WHAT THE TASK ASKS: Can you restate the lines of the entries below, word for word, from the first one through the line that includes "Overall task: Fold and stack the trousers"?

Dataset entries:
"""

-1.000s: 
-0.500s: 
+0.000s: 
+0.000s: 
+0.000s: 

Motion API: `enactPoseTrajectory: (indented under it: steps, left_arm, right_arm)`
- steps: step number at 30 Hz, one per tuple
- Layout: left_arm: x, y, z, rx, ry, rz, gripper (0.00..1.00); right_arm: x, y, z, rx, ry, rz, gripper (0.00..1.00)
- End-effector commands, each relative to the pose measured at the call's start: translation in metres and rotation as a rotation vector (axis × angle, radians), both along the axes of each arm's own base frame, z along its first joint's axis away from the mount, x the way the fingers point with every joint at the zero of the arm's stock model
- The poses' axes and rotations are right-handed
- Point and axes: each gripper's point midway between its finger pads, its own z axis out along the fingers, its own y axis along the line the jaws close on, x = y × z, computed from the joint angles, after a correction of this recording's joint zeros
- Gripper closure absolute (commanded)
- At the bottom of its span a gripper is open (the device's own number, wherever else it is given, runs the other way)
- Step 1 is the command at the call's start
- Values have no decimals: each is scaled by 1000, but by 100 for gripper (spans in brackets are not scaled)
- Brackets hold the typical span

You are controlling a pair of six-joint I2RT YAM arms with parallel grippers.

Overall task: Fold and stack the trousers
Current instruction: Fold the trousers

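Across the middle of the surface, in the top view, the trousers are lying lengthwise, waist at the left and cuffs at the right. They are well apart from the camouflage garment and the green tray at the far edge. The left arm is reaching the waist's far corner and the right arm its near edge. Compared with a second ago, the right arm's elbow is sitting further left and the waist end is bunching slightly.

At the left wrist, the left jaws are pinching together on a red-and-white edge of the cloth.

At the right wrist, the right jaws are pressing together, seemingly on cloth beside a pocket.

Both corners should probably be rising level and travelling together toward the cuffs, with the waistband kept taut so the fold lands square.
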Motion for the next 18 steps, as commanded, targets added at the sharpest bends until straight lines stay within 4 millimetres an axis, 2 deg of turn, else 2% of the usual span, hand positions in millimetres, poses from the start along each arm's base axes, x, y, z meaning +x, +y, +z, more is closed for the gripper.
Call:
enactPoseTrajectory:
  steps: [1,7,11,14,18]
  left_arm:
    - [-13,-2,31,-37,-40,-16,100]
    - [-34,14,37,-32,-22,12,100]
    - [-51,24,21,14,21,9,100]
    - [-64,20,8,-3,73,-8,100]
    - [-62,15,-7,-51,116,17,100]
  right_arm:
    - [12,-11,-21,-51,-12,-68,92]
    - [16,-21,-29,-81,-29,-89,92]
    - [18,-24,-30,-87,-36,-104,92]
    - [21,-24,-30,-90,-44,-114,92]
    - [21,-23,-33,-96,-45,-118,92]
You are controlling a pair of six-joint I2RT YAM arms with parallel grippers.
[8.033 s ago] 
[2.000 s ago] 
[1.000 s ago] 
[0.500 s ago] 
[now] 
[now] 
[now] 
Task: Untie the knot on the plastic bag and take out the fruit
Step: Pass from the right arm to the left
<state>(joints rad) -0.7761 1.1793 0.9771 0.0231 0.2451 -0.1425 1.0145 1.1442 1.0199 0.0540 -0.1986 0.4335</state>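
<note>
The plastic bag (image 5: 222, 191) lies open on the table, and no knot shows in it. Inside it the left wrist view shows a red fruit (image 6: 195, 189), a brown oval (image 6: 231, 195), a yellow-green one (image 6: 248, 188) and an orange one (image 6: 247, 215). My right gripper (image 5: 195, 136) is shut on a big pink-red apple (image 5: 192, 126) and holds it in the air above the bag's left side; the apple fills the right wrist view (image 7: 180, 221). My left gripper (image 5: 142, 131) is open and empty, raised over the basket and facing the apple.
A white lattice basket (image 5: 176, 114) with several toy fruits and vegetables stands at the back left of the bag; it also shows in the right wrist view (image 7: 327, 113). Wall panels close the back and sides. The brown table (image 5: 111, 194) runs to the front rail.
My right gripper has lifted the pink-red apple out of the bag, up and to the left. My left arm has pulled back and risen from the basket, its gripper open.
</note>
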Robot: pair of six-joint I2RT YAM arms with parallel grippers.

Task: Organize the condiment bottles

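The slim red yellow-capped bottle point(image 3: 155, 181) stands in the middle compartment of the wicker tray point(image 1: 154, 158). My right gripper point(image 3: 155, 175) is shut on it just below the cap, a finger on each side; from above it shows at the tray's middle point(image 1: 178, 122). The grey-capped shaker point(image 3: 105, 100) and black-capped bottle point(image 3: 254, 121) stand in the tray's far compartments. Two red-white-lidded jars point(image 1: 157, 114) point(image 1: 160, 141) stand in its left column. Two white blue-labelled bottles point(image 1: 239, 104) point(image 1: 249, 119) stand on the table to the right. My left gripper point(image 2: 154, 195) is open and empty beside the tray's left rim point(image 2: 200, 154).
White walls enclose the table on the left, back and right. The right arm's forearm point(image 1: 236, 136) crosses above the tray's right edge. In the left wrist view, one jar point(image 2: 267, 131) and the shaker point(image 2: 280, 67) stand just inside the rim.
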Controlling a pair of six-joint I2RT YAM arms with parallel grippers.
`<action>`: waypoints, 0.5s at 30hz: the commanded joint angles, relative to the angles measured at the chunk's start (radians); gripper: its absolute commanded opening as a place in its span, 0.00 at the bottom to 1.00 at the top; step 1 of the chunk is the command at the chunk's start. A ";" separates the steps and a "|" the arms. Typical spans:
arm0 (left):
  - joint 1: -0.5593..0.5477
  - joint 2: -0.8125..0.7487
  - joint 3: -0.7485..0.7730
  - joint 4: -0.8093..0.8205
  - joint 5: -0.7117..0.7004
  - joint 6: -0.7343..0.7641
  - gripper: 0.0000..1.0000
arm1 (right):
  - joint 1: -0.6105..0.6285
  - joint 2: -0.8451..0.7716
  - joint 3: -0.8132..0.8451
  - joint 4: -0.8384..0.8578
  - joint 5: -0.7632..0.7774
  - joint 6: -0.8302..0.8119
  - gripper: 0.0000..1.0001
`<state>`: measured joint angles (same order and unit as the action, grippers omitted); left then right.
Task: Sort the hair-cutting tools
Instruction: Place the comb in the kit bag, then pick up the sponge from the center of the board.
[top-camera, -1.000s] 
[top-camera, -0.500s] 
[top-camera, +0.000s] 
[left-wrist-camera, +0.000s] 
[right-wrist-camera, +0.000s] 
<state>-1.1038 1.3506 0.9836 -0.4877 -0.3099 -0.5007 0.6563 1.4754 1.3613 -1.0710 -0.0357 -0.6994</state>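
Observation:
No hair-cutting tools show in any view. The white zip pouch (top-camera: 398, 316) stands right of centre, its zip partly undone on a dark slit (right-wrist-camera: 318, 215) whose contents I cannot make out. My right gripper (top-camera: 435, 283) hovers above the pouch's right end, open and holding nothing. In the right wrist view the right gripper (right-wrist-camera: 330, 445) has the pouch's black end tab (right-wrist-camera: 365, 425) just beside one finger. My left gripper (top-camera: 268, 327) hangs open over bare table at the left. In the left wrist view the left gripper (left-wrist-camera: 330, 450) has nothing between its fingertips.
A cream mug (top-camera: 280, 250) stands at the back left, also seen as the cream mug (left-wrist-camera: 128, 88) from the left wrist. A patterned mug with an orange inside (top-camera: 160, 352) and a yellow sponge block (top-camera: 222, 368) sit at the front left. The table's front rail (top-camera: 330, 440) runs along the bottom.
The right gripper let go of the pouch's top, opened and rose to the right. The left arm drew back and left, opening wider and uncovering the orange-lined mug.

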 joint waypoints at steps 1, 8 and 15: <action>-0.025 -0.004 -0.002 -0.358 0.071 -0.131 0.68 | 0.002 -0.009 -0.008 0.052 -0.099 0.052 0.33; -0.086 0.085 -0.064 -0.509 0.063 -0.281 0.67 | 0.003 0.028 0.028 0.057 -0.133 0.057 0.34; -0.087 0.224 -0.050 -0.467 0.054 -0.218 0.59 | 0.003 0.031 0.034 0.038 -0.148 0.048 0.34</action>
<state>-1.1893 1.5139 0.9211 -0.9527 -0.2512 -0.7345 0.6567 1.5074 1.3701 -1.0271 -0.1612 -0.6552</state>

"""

SOLVED EXERCISE:
-1.000s: 
-0.500s: 
+0.000s: 
+0.000s: 
+0.000s: 

Motion API: `enactPoseTrajectory: (indented under it: steps, left_arm, right_arm)`
- steps: step number at 30 Hz, one per tuple
- Layout: left_arm: x, y, z, rx, ry, rz, gripper (0.00..1.00); right_arm: x, y, z, rx, ry, rz, gripper (0.00..1.00)
- End-effector commands, each relative to the pose measured at the call's start: translation in metres and rotation as a rotation vector (axis × angle, radians), both along the axes of each arm's own base frame, z along its first joint's axis away from the mount, x the way the fingers point with every joint at the zero of the arm's stock model
- The poses' axes and rotations are right-handed
- Point and axes: each gripper's point midway between its finger pads, its own z axis out along the fingers, its own y axis along the line the jaws close on, x = y × z, computed from the joint angles, after a correction of this recording's joint zeros
- Gripper closure absolute (commanded)
- At the bottom of its span a gripper is open (the device's own number, wherever else it is given, runs the other way)
- Step 1 is the command at the call's start
- Values have no decimals: each is scaled by 1000, but by 100 for gripper (spans in brackets are not scaled)
- Brackets hold the typical span

You are controlling a pair of six-joint I2RT YAM arms with parallel grippers.

Overall task: Fold and stack the trousers

No further output is required here.